• What you have to do
Your answer is the listing, printed exactly as given.

• Data segment
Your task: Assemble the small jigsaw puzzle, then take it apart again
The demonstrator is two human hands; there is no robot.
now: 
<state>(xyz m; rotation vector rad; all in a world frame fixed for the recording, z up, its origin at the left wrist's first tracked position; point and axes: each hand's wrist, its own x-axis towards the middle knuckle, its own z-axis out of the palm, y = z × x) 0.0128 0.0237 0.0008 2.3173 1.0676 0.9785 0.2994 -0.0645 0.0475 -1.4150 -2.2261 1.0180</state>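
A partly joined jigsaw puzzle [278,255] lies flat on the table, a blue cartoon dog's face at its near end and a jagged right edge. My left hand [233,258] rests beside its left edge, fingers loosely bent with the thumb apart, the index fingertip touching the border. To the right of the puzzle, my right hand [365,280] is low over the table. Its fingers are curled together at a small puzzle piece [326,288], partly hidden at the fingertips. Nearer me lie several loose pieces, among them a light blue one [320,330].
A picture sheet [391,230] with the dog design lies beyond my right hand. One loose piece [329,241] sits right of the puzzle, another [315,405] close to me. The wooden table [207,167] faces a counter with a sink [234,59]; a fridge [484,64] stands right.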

• Solution for this task
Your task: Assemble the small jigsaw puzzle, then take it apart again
The demonstrator is two human hands; there is no robot.
now: 
<state>(xyz m; rotation vector rad; all in a world frame fixed for the recording, z up, its origin at the left wrist's first tracked position; point and axes: each hand's wrist, its own x-axis towards the middle knuckle, its own z-axis out of the palm, y = z × x) 0.0128 0.0237 0.0008 2.3173 1.0676 0.9785 0.2994 -0.0645 0.0475 -1.4150 -2.2261 1.0180</state>
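A partly joined jigsaw puzzle [278,255] lies flat on the table, a blue cartoon dog's face at its near end and a jagged right edge. My left hand [233,258] rests beside its left edge, fingers loosely bent with the thumb apart, the index fingertip touching the border. To the right of the puzzle, my right hand [365,280] is low over the table. Its fingers are curled together at a small puzzle piece [326,288], partly hidden at the fingertips. Nearer me lie several loose pieces, among them a light blue one [320,330].
A picture sheet [391,230] with the dog design lies beyond my right hand. One loose piece [329,241] sits right of the puzzle, another [315,405] close to me. The wooden table [207,167] faces a counter with a sink [234,59]; a fridge [484,64] stands right.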

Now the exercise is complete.